§ EXERCISE: Counting only lines below that hold "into", give the total alone.

---

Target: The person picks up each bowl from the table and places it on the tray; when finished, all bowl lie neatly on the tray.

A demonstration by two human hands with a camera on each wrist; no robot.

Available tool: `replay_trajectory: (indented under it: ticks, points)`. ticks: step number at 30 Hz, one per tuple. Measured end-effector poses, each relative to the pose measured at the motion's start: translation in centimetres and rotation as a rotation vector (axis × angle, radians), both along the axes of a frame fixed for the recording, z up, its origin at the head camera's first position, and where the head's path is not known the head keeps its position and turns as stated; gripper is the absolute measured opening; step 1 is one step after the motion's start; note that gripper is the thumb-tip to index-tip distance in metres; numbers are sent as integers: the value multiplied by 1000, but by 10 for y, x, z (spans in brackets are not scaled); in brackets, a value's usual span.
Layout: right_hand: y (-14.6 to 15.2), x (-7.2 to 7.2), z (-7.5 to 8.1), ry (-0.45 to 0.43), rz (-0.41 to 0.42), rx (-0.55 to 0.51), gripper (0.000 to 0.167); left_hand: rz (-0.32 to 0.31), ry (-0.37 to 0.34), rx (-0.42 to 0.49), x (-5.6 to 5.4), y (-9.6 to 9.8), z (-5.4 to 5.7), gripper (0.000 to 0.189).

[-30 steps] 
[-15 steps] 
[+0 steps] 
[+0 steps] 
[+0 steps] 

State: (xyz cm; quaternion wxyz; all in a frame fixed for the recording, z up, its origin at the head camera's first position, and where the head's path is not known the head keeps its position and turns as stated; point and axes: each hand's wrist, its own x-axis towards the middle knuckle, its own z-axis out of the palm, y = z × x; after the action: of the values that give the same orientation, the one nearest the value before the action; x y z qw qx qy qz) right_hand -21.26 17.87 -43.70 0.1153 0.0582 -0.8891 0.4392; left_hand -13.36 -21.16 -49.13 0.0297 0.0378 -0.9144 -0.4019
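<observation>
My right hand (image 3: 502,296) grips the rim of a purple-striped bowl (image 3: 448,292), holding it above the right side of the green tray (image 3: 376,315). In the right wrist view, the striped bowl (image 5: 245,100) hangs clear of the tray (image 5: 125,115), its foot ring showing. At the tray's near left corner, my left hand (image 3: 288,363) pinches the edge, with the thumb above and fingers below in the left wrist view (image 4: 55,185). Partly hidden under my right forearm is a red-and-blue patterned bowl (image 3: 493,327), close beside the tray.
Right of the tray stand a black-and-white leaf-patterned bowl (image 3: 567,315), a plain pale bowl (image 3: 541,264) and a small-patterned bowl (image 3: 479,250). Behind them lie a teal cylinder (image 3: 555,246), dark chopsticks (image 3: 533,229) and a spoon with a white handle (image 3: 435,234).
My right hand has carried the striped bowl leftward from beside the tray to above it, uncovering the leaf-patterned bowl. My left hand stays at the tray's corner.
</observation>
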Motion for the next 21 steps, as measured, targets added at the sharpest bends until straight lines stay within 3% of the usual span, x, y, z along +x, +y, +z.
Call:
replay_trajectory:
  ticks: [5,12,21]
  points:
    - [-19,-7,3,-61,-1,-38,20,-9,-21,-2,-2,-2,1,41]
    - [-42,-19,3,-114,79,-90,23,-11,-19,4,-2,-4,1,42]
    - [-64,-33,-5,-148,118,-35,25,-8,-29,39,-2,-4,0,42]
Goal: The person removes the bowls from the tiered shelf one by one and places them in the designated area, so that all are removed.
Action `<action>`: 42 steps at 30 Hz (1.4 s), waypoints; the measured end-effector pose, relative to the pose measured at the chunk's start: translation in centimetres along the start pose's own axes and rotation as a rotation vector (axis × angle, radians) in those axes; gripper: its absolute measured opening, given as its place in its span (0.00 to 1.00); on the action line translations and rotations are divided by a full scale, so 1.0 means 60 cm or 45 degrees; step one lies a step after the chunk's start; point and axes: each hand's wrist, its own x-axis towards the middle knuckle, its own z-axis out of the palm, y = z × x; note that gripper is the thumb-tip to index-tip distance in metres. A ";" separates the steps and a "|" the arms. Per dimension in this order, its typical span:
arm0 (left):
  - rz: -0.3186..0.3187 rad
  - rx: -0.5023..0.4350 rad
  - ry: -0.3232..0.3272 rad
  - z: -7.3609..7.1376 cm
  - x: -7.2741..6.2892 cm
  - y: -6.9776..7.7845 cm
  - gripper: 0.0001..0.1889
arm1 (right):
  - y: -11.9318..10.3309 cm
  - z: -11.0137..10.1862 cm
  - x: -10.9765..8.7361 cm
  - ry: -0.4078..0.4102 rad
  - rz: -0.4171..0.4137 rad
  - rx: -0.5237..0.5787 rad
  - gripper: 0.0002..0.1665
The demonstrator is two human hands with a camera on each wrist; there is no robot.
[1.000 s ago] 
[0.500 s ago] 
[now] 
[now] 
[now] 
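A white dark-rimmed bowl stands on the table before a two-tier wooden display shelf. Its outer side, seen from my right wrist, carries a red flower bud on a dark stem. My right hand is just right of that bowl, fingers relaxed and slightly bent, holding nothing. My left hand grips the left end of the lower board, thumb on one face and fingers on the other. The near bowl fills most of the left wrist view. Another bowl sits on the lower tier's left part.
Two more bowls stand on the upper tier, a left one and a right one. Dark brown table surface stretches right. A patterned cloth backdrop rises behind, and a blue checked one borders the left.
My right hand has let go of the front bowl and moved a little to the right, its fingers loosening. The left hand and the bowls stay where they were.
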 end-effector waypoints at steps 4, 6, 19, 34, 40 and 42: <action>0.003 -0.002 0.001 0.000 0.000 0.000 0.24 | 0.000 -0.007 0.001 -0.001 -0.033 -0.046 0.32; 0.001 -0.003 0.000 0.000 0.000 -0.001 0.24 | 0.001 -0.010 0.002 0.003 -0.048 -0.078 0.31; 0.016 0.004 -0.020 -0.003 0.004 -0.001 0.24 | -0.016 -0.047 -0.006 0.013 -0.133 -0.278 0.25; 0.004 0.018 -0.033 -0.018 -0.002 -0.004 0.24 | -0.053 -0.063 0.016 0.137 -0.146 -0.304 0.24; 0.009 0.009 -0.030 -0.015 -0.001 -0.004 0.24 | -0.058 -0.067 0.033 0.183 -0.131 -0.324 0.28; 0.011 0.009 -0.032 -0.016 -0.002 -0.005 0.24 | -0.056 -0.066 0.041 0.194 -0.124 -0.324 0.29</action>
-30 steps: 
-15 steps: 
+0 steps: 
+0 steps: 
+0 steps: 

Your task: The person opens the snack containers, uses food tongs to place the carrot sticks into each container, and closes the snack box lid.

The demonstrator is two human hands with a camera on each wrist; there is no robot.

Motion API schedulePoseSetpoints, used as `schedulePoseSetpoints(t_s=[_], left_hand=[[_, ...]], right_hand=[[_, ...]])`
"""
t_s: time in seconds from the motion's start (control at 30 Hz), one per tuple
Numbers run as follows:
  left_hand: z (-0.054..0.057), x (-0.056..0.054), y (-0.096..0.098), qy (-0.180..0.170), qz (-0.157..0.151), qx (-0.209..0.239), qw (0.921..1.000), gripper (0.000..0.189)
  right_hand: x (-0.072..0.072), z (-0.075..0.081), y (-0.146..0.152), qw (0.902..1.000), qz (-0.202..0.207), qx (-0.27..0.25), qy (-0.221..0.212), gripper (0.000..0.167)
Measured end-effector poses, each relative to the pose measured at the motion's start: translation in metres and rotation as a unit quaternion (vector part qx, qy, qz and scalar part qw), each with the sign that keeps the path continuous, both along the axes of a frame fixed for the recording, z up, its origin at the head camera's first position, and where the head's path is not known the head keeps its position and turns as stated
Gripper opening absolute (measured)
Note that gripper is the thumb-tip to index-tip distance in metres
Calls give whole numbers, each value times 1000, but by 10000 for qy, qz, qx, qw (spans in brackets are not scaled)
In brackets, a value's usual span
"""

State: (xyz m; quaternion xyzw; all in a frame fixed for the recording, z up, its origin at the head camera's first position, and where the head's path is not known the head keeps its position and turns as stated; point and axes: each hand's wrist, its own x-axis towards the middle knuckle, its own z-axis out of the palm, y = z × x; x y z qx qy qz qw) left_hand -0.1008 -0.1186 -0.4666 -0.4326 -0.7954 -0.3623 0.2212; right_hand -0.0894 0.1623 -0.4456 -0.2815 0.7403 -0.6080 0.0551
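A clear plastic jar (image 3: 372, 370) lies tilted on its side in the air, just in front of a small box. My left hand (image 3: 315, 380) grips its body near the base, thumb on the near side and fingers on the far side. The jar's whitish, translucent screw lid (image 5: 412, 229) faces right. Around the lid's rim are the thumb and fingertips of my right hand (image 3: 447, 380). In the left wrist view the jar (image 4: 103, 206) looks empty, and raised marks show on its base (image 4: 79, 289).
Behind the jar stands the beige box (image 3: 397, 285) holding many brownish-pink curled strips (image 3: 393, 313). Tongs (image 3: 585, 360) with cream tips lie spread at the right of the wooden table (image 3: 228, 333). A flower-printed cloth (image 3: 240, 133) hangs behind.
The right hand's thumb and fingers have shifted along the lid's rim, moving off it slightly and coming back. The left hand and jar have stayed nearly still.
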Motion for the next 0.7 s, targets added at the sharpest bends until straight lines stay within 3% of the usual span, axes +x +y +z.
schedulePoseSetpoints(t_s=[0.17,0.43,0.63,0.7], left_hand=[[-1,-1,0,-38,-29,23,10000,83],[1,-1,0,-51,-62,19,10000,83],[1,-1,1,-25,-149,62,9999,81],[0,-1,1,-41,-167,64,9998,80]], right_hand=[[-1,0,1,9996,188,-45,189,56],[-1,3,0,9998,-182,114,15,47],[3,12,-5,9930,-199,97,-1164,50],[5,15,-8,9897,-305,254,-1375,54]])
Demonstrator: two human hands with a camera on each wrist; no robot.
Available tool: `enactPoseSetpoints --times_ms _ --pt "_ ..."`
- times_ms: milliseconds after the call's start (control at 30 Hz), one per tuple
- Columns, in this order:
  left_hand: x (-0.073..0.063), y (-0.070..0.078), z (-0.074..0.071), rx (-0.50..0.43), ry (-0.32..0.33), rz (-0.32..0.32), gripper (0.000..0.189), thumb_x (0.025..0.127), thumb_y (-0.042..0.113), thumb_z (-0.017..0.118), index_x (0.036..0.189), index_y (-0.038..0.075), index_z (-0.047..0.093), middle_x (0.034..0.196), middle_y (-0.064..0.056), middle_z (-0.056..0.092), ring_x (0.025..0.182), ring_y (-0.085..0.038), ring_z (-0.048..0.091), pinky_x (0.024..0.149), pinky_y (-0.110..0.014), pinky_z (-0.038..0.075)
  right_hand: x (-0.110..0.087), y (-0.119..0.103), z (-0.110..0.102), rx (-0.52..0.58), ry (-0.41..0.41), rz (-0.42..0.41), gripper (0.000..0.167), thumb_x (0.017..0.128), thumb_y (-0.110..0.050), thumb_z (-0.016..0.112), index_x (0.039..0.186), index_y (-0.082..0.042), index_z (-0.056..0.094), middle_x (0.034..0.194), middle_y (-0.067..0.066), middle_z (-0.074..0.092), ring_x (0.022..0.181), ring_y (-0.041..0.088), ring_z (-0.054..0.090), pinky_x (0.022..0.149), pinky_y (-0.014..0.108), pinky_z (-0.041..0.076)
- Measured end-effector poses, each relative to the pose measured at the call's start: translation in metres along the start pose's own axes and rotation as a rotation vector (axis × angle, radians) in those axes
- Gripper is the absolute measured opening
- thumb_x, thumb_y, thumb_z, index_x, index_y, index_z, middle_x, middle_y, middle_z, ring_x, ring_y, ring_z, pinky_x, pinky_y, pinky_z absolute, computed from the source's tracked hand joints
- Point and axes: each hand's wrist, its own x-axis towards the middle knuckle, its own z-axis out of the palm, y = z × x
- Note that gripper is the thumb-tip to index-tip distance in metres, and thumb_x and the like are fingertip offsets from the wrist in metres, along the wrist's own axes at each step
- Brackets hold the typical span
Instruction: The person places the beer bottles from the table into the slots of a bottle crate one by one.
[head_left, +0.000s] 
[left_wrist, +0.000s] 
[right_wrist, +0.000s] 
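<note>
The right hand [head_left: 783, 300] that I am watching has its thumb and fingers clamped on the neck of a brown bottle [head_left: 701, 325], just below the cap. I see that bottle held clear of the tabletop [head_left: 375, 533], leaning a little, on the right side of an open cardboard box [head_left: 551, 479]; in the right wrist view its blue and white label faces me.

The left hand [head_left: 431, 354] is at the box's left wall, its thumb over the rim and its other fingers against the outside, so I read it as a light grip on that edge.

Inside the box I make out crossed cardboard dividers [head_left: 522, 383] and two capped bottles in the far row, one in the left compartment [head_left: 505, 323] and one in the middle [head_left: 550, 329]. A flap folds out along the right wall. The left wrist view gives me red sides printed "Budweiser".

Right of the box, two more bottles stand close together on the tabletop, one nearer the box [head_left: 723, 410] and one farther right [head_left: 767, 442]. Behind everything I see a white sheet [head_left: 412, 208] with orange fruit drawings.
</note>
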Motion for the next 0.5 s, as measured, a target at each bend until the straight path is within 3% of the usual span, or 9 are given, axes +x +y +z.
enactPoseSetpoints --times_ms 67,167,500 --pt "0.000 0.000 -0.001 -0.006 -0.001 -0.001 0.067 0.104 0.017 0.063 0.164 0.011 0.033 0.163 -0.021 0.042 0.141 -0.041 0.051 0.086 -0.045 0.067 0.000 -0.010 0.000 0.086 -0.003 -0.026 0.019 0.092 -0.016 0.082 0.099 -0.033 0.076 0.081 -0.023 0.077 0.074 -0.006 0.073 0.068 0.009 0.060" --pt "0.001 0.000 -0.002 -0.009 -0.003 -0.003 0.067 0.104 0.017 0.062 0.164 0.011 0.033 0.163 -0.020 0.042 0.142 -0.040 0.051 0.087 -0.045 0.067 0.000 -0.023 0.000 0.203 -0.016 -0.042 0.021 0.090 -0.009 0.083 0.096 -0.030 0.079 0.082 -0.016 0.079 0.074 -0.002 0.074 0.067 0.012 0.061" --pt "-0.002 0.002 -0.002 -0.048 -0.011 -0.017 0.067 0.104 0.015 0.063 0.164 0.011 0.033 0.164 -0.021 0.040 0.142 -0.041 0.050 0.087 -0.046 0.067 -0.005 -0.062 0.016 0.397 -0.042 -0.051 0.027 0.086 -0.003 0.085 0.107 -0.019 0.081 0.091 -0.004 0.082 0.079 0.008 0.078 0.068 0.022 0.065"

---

§ RESULT OF THE EXERCISE: 2